Open Pluggable Edge Services                     A. Barbir (Editor)
Internet-Draft                                     Nortel Networks
Expires: September 29, 2003                       March 31, 2003


                      OPES tracing facility
                      draft-ietf-opes-tracing


1. Introduction

The Open Pluggable Edge Services (OPES) architecture enables cooperative application services (OPES services) between a data provider, a data consumer, and zero or more OPES processors.  The application services under consideration analyze and possibly transform application-level messages exchanged between the data provider and the data consumer.

The execution of such services is governed by a set of rules installed on the OPES processor.  The rules enforcement can trigger the execution of service applications local to the OPES processor.

Alternatively, the OPES processor can distribute the responsibility of service execution by communicating and collaborating with one or more remote callout servers. As described in [], an OPES processor communicates with and invokes services on a callout server by using a callout protocol.
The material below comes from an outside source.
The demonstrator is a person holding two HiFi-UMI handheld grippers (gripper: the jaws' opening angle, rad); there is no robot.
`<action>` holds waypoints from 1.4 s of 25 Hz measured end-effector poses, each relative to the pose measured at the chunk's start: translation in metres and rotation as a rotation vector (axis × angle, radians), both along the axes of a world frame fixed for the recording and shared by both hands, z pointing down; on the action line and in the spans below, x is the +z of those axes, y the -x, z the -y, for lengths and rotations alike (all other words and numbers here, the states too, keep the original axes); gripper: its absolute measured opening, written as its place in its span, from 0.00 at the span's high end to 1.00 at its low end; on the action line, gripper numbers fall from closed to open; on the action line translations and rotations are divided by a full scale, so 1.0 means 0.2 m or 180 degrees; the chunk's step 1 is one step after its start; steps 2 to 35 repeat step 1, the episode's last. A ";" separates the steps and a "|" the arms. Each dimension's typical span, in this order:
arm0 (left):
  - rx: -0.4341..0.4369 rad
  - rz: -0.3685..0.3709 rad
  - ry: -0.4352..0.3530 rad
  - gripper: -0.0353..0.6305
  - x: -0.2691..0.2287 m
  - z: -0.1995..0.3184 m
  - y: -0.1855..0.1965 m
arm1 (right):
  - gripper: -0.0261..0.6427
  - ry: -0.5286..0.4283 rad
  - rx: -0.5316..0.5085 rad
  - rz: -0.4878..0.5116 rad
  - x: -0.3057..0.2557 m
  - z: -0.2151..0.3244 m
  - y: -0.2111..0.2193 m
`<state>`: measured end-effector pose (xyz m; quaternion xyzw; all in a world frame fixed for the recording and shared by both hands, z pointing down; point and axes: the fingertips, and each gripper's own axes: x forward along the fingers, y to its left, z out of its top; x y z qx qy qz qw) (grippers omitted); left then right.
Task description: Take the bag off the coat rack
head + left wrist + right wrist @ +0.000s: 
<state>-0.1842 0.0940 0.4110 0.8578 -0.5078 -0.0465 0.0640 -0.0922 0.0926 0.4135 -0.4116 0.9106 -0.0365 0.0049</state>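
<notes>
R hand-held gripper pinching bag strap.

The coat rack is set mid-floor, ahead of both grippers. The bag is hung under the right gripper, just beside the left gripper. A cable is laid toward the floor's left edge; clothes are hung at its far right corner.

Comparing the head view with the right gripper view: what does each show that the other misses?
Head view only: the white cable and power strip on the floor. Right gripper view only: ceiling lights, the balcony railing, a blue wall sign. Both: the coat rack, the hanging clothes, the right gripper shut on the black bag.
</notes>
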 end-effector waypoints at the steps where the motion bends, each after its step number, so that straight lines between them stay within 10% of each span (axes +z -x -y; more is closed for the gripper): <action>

In [], the IAB has required the OPES working group to support tracing and notification. This document addresses these IAB requirements. The document examines the effect of tracing and notification requirements on OPES architecture and callout protocol []. In particular, the work identifies traceable entities in an OPES flow and how this information is relayed to end points.

As per the architecture document [], there is a requirement of relaying tracing information in-band. The document investigate this possibility and discusses possible methods that could be used to detect faulty OPES processors by end points on an OPES flow. 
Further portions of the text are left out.